- _Task to complete_
The entire listing below must be written out word for word.
==*==
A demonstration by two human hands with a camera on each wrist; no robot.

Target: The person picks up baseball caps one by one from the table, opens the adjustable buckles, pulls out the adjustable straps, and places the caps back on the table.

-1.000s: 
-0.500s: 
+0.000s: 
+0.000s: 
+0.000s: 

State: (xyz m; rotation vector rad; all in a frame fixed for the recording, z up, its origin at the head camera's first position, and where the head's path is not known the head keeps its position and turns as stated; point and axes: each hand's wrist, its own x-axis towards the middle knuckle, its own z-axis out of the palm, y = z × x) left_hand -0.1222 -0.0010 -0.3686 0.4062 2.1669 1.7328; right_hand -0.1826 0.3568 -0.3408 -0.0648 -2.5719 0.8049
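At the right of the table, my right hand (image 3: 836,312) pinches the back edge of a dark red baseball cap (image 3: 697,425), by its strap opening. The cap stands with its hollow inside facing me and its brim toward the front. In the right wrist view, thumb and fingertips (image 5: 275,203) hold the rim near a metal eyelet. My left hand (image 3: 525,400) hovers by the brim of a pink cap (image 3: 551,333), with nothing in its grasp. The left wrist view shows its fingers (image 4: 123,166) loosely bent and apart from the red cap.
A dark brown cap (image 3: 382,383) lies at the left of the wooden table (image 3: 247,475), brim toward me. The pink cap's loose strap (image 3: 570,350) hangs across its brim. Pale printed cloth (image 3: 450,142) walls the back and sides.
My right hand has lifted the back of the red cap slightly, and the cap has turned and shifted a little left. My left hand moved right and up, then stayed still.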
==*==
- _Exercise output_
A demonstration by two human hands with a camera on each wrist; no robot.

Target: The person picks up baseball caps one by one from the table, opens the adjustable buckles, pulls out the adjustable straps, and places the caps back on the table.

-1.000s: 
-0.500s: 
+0.000s: 
+0.000s: 
+0.000s: 

State: (xyz m; rotation vector rad; all in a frame fixed for the recording, z up, its origin at the head camera's first position, and where the head's path is not known the head keeps its position and turns as stated; point and axes: each hand's wrist, its own x-axis towards the middle knuckle, its own z-axis out of the palm, y = z × x) left_hand -0.1222 -0.0010 -0.3686 0.4062 2.1669 1.7328; right_hand -0.1826 0.3568 -0.3408 -0.0648 -2.5719 0.8049
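At the right of the table, my right hand (image 3: 836,312) pinches the back edge of a dark red baseball cap (image 3: 697,425), by its strap opening. The cap stands with its hollow inside facing me and its brim toward the front. In the right wrist view, thumb and fingertips (image 5: 275,203) hold the rim near a metal eyelet. My left hand (image 3: 525,400) hovers by the brim of a pink cap (image 3: 551,333), with nothing in its grasp. The left wrist view shows its fingers (image 4: 123,166) loosely bent and apart from the red cap.
A dark brown cap (image 3: 382,383) lies at the left of the wooden table (image 3: 247,475), brim toward me. The pink cap's loose strap (image 3: 570,350) hangs across its brim. Pale printed cloth (image 3: 450,142) walls the back and sides.
My right hand has lifted the back of the red cap slightly, and the cap has turned and shifted a little left. My left hand moved right and up, then stayed still.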

What was produced is the complete output.